* _Problem description_
Below are the records; pull every line that includes "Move".

Stored entries:
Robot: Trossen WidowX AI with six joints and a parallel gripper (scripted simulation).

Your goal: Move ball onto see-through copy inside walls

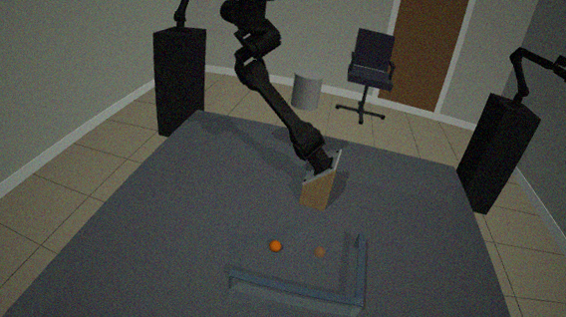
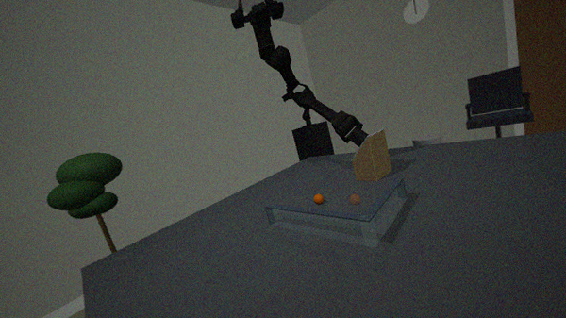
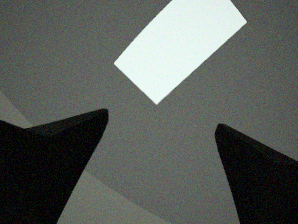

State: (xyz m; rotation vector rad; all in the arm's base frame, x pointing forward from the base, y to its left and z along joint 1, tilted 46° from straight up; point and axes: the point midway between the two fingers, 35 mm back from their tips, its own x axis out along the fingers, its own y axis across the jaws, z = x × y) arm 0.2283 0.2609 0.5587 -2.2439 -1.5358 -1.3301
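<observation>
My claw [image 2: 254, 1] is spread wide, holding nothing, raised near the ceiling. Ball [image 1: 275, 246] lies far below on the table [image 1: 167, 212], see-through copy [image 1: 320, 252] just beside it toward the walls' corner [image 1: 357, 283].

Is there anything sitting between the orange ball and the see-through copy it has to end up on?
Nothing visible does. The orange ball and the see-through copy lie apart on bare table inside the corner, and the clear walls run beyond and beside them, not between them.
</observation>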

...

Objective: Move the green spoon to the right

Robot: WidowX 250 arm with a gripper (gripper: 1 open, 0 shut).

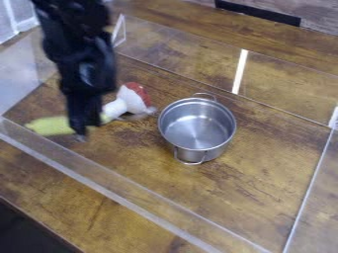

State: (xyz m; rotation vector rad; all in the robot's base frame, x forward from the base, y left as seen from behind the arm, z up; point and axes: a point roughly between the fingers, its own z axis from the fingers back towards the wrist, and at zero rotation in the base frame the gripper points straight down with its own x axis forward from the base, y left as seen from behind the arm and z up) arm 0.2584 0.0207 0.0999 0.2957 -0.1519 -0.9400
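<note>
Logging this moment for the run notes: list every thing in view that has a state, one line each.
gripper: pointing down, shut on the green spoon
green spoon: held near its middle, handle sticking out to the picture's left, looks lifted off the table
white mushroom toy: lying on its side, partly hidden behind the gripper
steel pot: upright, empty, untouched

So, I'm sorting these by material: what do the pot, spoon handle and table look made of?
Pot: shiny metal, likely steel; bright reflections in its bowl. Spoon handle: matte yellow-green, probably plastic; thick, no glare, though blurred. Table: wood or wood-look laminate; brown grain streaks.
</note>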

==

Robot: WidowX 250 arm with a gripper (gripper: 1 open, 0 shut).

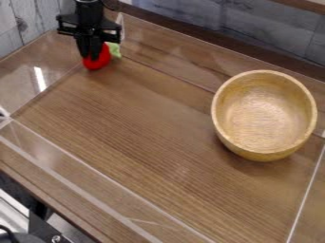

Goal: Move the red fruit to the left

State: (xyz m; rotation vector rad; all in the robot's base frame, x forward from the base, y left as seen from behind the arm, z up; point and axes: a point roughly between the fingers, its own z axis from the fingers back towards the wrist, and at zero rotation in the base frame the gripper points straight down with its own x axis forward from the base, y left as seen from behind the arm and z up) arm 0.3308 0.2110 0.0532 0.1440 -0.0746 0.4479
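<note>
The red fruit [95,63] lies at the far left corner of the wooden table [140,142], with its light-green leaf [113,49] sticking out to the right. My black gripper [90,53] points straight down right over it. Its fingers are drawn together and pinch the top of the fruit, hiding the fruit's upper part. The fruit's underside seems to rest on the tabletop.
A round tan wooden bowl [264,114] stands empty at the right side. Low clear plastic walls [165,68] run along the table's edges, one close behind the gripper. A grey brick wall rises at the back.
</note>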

* _Answer for this exercise_
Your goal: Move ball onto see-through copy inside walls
Objective: Move the green spoon to the right
Goal: Move the red fruit to the left

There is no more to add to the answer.